Rising Repo Rates Fuel Concern Over Mounting U.S. Debt

The cost to borrow cash overnight using Treasurys as collateral has risen, fueling investor concern that bond dealers could become inundated with U.S. debt as the government funds widening budget deficits.

The rate that lenders have charged for cash in the market for Treasury repurchase agreements, or repos, was 2.183% on Monday, compared with the 2.1% that the Federal Reserve pays banks to hold excess reserves. The difference has averaged about 0.2 percentage point since the start of July, twice what it was this year through June.

The elevated repo rate is a sign of the cost of bigger budget deficits, even as yields on 10- and 30-year Treasurys are near record lows. As the government has borrowed more to make up for lower tax revenue stemming from the 2017 corporate tax cuts, bond dealers—who serve as underwriters for the government’s debt—have wound up holding record amounts of Treasurys on their balance sheets.

In the Treasury market, maturities generally range from four weeks to 30 years. When demand from investors rises for Treasurys with fixed interest payments, the prices of those securities rise and their yields fall. In the repo market, when there is a growing supply of bonds that dealers are using as collateral, lenders can charge more for loans.

Although the repo rate has risen by a relatively small amount, it makes some investors and analysts nervous.
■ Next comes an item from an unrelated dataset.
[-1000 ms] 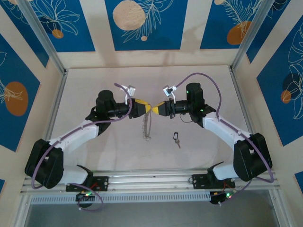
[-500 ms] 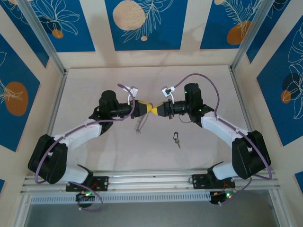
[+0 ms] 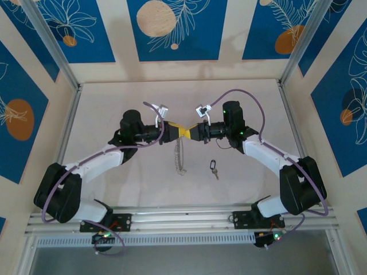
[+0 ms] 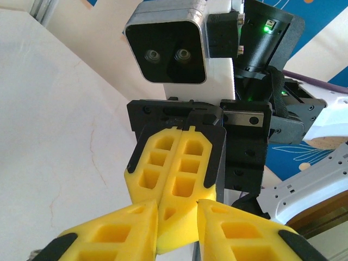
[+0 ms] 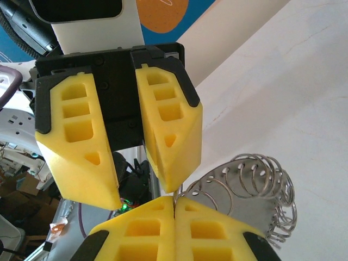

The rate charged for cash in the repo market has averaged 0.2 percentage point more than what the Fed pays banks to hold excess reserves.


Andrew Harrer/Bloomberg News

“We’re at a time of heightened tensions in the global economy,” which adds to concern about a market at the center of the financial system, said Glenn Havlicek, a former banker who is now chief executive of GLMX. His firm provides technology to repo trading desks, with the aim of making it easier to carry out transactions and report pricing.

“Everybody’s got a toe in the repo market,” Mr. Havlicek said. If there was a problem, “everybody would be affected,” he said.

The potential for risk emanating from the repo market was demonstrated during the financial crisis in 2008. As banks scrambled to maintain access to cash as asset prices fell, some firms inflated the value of their collateral to borrow more. As these borrowers lost access to cash in the repo market, a ripple effect was created, undermining confidence in markets as they became unable to sell or finance their assets.

That scenario is unlikely now. Tighter regulations and structural changes in the market have reduced the chances that higher repo rates will cascade into systemic problems, Mr. Havlicek said.

Still, higher repo rates pose a problem for investors who borrow cash to finance asset purchases because the increase raises their costs. Boosts in repo rates—which tend to occur at the end of months and quarters, when banks try to hold more cash on their balance sheets—are also a concern because they can contribute to surges in volatility across markets.

The rising cost to borrow using repos is significant as the New York Fed, other regulators and big banks shift these funding agreements from an isolated corner of financial markets to a more central role—a move set to affect trillions of dollars of business and consumer debt.

Analysts expect repo rates to rise further because of an upcoming wave of new debt, a result of the two-year budget agreement signed by President Trump earlier this month. That deal is expected to lead to an increase in short-term government bill sales.

Repo rates are also attracting more attention because they are used in setting a short-term reference rate created by the Fed, known as the secured overnight financing rate, or SOFR.

A group of banks and regulators overseen by the New York Fed is pushing for SOFR to replace the discredited London interbank offered rate, a short-term benchmark used in $200 trillion of financial contracts including business loans, mortgages and derivatives.

“Benchmark reform and the integration of SOFR into financial markets makes repo everybody’s problem,” said Joshua Younger, head of U.S. interest-rates derivatives strategy at JPMorgan.